ネトフリ見たさに「あり得ないくらい伸びた」ネットの設定

 くらしのマーケットでは、以前から特に人気だったが、コロナ禍でさらに利用数が急増し、伸び続けているカテゴリもある。代表的なのが、「インターネットの設定」だ。

 浜野氏いわく、インターネットの設定の依頼は「あり得ないくらい伸びている」。利用はコロナ前と比較し約5倍、前年同期比では約10倍にも増加した。「テレワークを始める人やNetflixなど動画配信サービスを利用したいと考える人が増えたからではないか」(浜野氏)。

「家電の取り付け・設定」の中では、「センサーライト取り付け」や「照明・シーリング・ダウンライト取り付け」が伸び続けている。照明関連の依頼はコロナ前と比較し、60~70%増。自宅の作業環境を改善するといった目的での利用増加が想定される。また、浜野氏は「カテゴリとしてしっかりとサービスが揃っているところも要因としてあるのでは」と話す。

 なお、コロナが原因で利用が減少したカテゴリもある。「エンターテイメント」では「出張撮影・カメラマン」は4月、依頼がおおむね半減した。

「引越し」カテゴリは成長率が鈍化したが、もともと日程を決めていた利用者が多かったこともあり、前年同期と同等の依頼があった。

コロナ禍で出店登録数も増加

 みんなのマーケットは2011年1月の設立。同年7月に提供を開始し、累計出店登録店舗数は2019年12月の時点で3万3000店舗を超えた。

 同社は2020年1月、ニッセイ・キャピタル、グロービス・キャピタル・パートナーズ、ソニーと大和キャピタル・ホールディングスが運営するInnovation Growth Ventures、ゼンリンデータコムからの出資と、日本政策金融公庫からのデットファイナンスにより、総額40億円の資金調達を実施したことを発表している。

 浜野氏は、調達した資金をテレビCMを含むマーケティング予算に回していると説明。コロナ禍のまっただ中にも流していたテレビCMは、利用者だけではなく、事業者間での認知度向上にもつながった。
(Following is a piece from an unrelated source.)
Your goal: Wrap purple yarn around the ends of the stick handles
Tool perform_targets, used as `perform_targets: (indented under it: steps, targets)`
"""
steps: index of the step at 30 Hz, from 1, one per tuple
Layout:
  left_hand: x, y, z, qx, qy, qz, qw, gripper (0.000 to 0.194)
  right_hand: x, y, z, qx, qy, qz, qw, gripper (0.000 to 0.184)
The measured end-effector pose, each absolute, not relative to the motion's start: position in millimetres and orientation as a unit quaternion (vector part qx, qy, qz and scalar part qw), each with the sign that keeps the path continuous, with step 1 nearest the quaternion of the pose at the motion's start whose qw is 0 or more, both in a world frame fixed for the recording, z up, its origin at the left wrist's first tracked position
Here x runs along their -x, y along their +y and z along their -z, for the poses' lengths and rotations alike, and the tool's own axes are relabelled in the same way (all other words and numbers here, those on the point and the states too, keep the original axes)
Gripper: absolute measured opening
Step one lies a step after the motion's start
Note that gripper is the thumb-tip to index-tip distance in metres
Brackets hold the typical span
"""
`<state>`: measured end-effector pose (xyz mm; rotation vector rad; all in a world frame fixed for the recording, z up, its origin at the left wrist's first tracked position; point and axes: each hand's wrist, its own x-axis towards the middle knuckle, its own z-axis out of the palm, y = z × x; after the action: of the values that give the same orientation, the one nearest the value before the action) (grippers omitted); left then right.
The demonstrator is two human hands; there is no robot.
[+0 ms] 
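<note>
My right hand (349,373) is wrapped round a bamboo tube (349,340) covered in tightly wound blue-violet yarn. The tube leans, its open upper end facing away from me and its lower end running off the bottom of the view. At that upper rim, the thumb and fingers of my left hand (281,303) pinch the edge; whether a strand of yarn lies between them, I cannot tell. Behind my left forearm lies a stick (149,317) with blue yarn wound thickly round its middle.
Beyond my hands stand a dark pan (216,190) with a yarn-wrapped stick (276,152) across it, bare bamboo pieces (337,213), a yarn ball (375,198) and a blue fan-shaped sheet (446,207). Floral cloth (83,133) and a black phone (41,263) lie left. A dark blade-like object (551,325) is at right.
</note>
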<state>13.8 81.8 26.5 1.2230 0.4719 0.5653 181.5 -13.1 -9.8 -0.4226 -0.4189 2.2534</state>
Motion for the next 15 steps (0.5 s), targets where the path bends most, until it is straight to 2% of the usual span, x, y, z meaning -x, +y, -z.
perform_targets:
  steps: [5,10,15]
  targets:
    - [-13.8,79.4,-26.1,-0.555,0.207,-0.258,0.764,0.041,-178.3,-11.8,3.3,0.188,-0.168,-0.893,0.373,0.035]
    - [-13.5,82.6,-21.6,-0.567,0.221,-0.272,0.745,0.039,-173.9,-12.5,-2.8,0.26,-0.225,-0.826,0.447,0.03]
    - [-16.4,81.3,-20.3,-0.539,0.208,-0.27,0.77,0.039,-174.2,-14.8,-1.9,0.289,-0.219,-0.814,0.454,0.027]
3~4月の出店登録数はコロナ前後で約50%増加したという。

「事業者も自宅で過ごす時間が多くなったため、 テレビCMの効果が上がっている。売り上げが下がるなどし、今後の不安を感じ、『集客をもっと頑張らなければならない』といった課題意識が事業者に生まれた。それによって、新規の登録店舗が増えたということも考えられる。テレビCMとコロナの効果が複合的に効いたのではないか」(浜野氏)

利用者・事業者に向けたコロナ対策

 くらしのマーケットでは3月、衛生面での配慮を徹底している店舗をまとめた「衛生管理バッチリ店舗特集」を公開した。

 この特集に掲載する事業者は、スタッフの体調管理を徹底する、公共交通機関を利用しない、マスクを着用する、アルコール消毒を行う、定期的に換気をする、といった項目からなる「衛生管理チェックリスト」に従う必要がある。また、事業者は無料でドアノブや手すりをアルコールまたは次亜塩素酸ナトリウムで消毒洗浄する。

 マスクや消毒液が不足していたことから、それらが手に入らなかった業者は同特集に掲載されることはなかった。そこで同社は5月11日より、マスクなど衛生管理用品の配送を事業者向けに開始した。